◆ TASK DESCRIPTION
An image-free reproduction of the data below is needed: print it exactly.

◆ EXERCISE MATERIAL
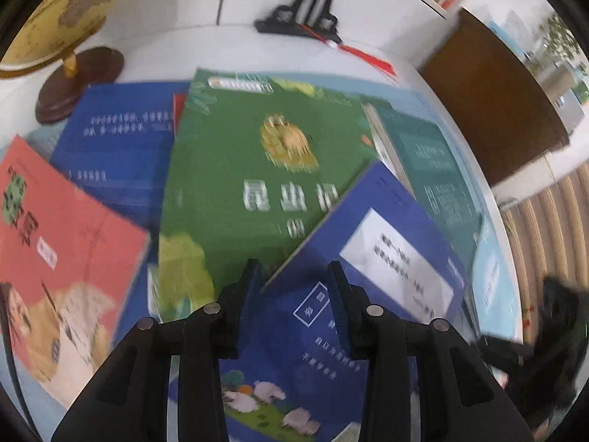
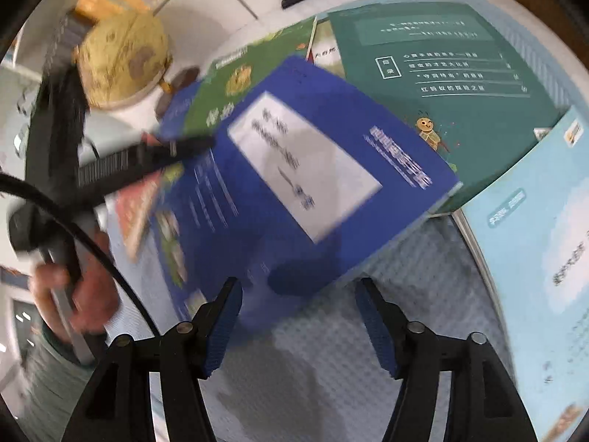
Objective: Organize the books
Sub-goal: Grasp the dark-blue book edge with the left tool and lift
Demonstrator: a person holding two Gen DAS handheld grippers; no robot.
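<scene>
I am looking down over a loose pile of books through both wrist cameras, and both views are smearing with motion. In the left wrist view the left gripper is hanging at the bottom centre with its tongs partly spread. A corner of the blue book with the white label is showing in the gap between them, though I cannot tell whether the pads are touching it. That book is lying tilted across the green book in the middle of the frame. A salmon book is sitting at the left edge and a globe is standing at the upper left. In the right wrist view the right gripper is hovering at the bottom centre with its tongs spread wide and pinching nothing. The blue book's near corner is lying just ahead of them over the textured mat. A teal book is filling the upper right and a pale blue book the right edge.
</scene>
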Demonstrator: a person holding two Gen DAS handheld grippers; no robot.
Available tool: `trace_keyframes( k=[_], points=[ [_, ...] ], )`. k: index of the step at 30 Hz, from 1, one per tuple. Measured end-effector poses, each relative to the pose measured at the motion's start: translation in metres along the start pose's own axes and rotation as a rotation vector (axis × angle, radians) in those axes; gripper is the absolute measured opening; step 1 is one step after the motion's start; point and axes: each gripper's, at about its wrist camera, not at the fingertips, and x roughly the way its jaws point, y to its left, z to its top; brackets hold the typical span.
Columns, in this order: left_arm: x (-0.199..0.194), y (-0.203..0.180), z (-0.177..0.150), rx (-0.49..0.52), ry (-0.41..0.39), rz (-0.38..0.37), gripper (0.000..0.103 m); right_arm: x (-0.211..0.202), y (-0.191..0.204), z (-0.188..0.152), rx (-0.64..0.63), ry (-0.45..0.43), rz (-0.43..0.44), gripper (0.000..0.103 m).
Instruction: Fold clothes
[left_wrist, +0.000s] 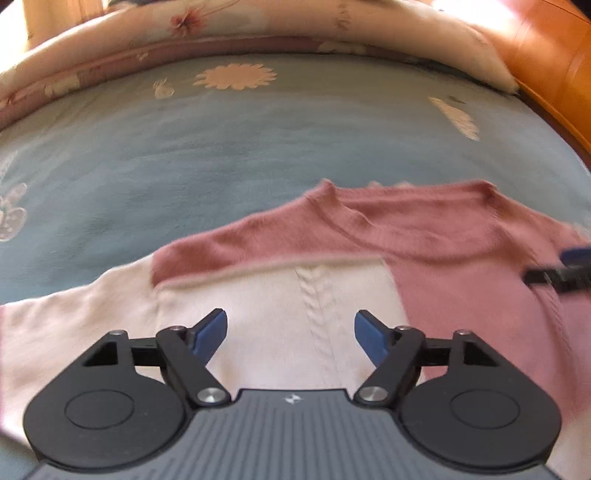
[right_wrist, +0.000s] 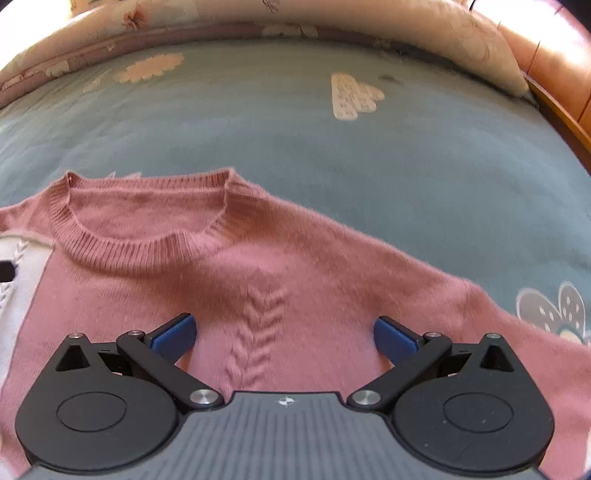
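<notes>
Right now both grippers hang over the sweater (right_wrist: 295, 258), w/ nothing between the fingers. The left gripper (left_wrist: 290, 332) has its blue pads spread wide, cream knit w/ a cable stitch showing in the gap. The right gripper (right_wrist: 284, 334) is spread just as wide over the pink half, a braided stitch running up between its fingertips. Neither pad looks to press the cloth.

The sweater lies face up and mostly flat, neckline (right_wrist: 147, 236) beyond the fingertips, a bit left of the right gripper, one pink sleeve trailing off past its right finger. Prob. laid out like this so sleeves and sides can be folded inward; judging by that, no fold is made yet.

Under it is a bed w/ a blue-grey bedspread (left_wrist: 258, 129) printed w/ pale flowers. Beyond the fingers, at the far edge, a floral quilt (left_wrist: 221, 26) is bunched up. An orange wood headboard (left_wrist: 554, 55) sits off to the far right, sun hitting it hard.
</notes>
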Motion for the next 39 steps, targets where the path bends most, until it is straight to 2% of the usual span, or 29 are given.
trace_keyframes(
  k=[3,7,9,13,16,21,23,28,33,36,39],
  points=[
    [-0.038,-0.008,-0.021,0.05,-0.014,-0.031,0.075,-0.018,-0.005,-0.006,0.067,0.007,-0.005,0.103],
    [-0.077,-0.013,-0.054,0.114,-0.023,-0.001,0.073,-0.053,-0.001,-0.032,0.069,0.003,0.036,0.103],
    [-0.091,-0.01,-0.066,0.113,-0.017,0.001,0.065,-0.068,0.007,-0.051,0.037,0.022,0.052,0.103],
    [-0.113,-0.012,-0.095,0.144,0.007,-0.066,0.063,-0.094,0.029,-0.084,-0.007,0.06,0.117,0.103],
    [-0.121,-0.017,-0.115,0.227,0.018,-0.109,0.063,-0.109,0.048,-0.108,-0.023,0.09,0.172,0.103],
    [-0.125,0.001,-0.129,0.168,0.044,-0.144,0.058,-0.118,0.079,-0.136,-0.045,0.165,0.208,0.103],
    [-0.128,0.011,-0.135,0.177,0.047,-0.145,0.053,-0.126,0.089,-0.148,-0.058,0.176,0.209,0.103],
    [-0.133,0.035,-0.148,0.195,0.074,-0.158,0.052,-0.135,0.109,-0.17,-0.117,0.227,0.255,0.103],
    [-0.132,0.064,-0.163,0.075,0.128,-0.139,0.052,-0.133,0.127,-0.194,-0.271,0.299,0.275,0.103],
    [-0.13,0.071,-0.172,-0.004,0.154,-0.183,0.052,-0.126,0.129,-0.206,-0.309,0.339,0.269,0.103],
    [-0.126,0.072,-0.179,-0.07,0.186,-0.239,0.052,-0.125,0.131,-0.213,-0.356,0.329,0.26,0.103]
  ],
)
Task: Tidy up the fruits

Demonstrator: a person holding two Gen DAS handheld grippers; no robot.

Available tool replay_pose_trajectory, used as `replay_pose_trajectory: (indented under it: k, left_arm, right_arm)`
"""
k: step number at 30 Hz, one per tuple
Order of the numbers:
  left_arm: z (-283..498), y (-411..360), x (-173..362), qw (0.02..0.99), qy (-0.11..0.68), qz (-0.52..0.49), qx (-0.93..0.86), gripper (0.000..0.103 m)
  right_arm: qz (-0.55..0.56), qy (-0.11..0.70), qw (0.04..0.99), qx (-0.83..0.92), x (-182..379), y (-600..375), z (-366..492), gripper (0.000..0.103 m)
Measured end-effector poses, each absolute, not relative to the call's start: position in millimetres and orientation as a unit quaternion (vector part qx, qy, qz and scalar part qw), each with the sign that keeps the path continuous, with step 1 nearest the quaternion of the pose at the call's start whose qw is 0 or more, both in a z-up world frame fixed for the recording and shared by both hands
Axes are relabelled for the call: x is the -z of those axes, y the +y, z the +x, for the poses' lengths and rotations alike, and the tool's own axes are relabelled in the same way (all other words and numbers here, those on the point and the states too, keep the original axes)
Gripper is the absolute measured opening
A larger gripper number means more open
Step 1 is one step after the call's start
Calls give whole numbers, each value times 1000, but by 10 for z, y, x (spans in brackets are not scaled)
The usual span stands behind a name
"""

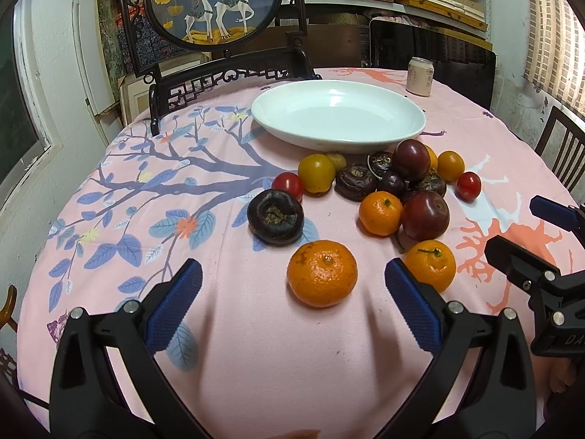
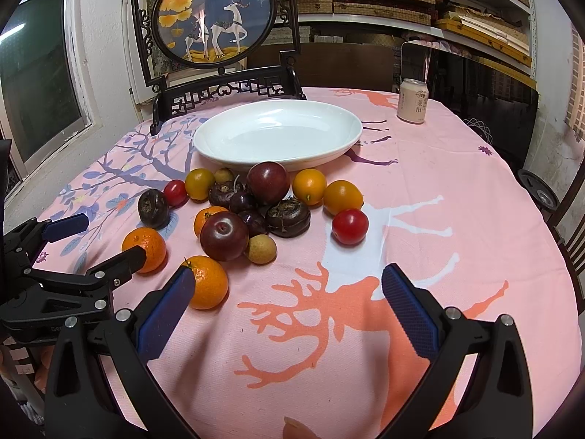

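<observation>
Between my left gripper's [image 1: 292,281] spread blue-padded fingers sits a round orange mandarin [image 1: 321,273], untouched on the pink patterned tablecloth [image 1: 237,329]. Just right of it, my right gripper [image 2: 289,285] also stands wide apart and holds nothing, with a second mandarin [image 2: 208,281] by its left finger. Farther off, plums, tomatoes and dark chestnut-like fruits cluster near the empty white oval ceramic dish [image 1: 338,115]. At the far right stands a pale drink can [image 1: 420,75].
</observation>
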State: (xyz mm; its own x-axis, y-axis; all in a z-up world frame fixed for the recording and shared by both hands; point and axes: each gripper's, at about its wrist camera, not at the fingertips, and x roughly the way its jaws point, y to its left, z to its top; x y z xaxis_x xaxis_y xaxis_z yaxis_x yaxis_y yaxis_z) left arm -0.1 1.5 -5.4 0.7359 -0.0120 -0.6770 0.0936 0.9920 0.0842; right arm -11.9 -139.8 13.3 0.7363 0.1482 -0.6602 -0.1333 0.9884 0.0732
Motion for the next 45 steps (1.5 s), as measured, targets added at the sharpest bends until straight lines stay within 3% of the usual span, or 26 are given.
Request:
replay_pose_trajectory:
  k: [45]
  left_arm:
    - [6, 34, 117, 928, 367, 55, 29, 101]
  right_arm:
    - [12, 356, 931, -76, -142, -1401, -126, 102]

◆ ANSWER TO THE EXERCISE
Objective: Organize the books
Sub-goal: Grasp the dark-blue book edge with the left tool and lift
Demonstrator: a person holding two Gen DAS handheld grippers; no robot.
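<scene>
I am looking down over a loose pile of books through both wrist cameras, and both views are smearing with motion. In the left wrist view the left gripper is hanging at the bottom centre with its tongs partly spread. A corner of the blue book with the white label is showing in the gap between them, though I cannot tell whether the pads are touching it. That book is lying tilted across the green book in the middle of the frame. A salmon book is sitting at the left edge and a globe is standing at the upper left. In the right wrist view the right gripper is hovering at the bottom centre with its tongs spread wide and pinching nothing. The blue book's near corner is lying just ahead of them over the textured mat. A teal book is filling the upper right and a pale blue book the right edge.
</scene>
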Demonstrator: a person holding two Gen DAS handheld grippers; no robot.
Available tool: `trace_keyframes( k=[_], points=[ [_, ...] ], )`. k: index of the step at 30 Hz, from 1, one per tuple. Measured end-effector poses, each relative to the pose measured at the motion's start: translation in metres along the start pose's own axes and rotation as a rotation vector (axis × angle, radians) in those axes; gripper is the absolute measured opening; step 1 is one step after the motion's start; point and axes: each gripper's, at about its wrist camera, not at the fingertips, and x roughly the way its jaws point, y to its left, z to its top; brackets hold the typical span.
Columns, in this order: left_arm: x (-0.199..0.194), y (-0.203..0.180), z (-0.177..0.150), rx (-0.49..0.52), ry (-0.41..0.39), rz (-0.38..0.37), gripper (0.000..0.103 m); right_arm: x (-0.211..0.202), y (-0.191..0.204), z (-0.188..0.152), rx (-0.64..0.63), ry (-0.45..0.43), rz (-0.43..0.44), gripper (0.000..0.103 m).
Instruction: Fold clothes
[left_wrist, +0.000s] 
[right_wrist, +0.000s] 
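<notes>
Right now both grippers hang over the sweater (right_wrist: 295, 258), w/ nothing between the fingers. The left gripper (left_wrist: 290, 332) has its blue pads spread wide, cream knit w/ a cable stitch showing in the gap. The right gripper (right_wrist: 284, 334) is spread just as wide over the pink half, a braided stitch running up between its fingertips. Neither pad looks to press the cloth.

The sweater lies face up and mostly flat, neckline (right_wrist: 147, 236) beyond the fingertips, a bit left of the right gripper, one pink sleeve trailing off past its right finger. Prob. laid out like this so sleeves and sides can be folded inward; judging by that, no fold is made yet.

Under it is a bed w/ a blue-grey bedspread (left_wrist: 258, 129) printed w/ pale flowers. Beyond the fingers, at the far edge, a floral quilt (left_wrist: 221, 26) is bunched up. An orange wood headboard (left_wrist: 554, 55) sits off to the far right, sun hitting it hard.
</notes>
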Motion for the next 39 steps, targets where the path bends most, until it is straight to 2% of the usual span, or 29 are given.
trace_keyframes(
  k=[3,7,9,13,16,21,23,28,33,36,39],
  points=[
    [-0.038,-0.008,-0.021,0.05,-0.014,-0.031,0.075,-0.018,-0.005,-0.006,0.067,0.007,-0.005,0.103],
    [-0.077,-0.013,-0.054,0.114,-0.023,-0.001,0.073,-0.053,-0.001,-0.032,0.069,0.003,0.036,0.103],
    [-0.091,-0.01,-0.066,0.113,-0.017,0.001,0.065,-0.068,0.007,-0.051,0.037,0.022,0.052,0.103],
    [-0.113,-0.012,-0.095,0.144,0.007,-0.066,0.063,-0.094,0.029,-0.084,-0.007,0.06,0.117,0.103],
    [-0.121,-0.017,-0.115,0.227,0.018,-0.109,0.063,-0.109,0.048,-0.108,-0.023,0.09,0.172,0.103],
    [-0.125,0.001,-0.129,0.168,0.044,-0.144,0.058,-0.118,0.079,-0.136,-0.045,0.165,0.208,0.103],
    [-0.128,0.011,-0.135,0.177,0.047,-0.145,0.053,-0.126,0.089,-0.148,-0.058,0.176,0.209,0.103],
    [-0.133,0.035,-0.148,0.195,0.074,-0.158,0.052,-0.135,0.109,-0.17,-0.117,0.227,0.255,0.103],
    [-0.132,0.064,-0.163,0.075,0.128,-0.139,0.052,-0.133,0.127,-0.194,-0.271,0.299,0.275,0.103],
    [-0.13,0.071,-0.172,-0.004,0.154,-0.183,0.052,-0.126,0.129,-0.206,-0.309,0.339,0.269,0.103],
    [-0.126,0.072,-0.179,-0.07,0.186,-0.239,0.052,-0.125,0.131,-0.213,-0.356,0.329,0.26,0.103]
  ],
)
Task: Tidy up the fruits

Demonstrator: a person holding two Gen DAS handheld grippers; no robot.

Available tool replay_pose_trajectory, used as `replay_pose_trajectory: (indented under it: k, left_arm, right_arm)`
"""
k: step number at 30 Hz, one per tuple
Order of the numbers:
  left_arm: z (-283..498), y (-411..360), x (-173..362), qw (0.02..0.99), qy (-0.11..0.68), qz (-0.52..0.49), qx (-0.93..0.86), gripper (0.000..0.103 m)
  right_arm: qz (-0.55..0.56), qy (-0.11..0.70), qw (0.04..0.99), qx (-0.83..0.92), x (-182..379), y (-600..375), z (-366..492), gripper (0.000..0.103 m)
Measured end-effector poses, each absolute, not relative to the call's start: position in millimetres and orientation as a unit quaternion (vector part qx, qy, qz and scalar part qw), each with the sign that keeps the path continuous, with step 1 nearest the quaternion of the pose at the call's start whose qw is 0 or more, both in a z-up world frame fixed for the recording and shared by both hands
Axes are relabelled for the call: x is the -z of those axes, y the +y, z the +x, for the poses' lengths and rotations alike, and the tool's own axes are relabelled in the same way (all other words and numbers here, those on the point and the states too, keep the original axes)
Gripper is the absolute measured opening
A larger gripper number means more open
Step 1 is one step after the call's start
Calls give whole numbers, each value times 1000, but by 10 for z, y, x (spans in brackets are not scaled)
The usual span stands behind a name
"""


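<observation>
Between my left gripper's [image 1: 292,281] spread blue-padded fingers sits a round orange mandarin [image 1: 321,273], untouched on the pink patterned tablecloth [image 1: 237,329]. Just right of it, my right gripper [image 2: 289,285] also stands wide apart and holds nothing, with a second mandarin [image 2: 208,281] by its left finger. Farther off, plums, tomatoes and dark chestnut-like fruits cluster near the empty white oval ceramic dish [image 1: 338,115]. At the far right stands a pale drink can [image 1: 420,75].
</observation>
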State: (xyz mm; its own x-axis, y-axis; all in a z-up world frame fixed for the recording and shared by both hands; point and axes: each gripper's, at about its wrist camera, not at the fingertips, and x roughly the way its jaws point, y to its left, z to its top; x y z xaxis_x xaxis_y xaxis_z yaxis_x yaxis_y yaxis_z) left arm -0.1 1.5 -5.4 0.7359 -0.0120 -0.6770 0.0936 0.9920 0.0842; right arm -11.9 -139.8 13.3 0.7363 0.1482 -0.6602 -0.1333 0.9884 0.0732
Motion for the next 45 steps (1.5 s), as measured, targets added at the sharpest bends until straight lines stay within 3% of the usual span, or 26 are given.
Request:
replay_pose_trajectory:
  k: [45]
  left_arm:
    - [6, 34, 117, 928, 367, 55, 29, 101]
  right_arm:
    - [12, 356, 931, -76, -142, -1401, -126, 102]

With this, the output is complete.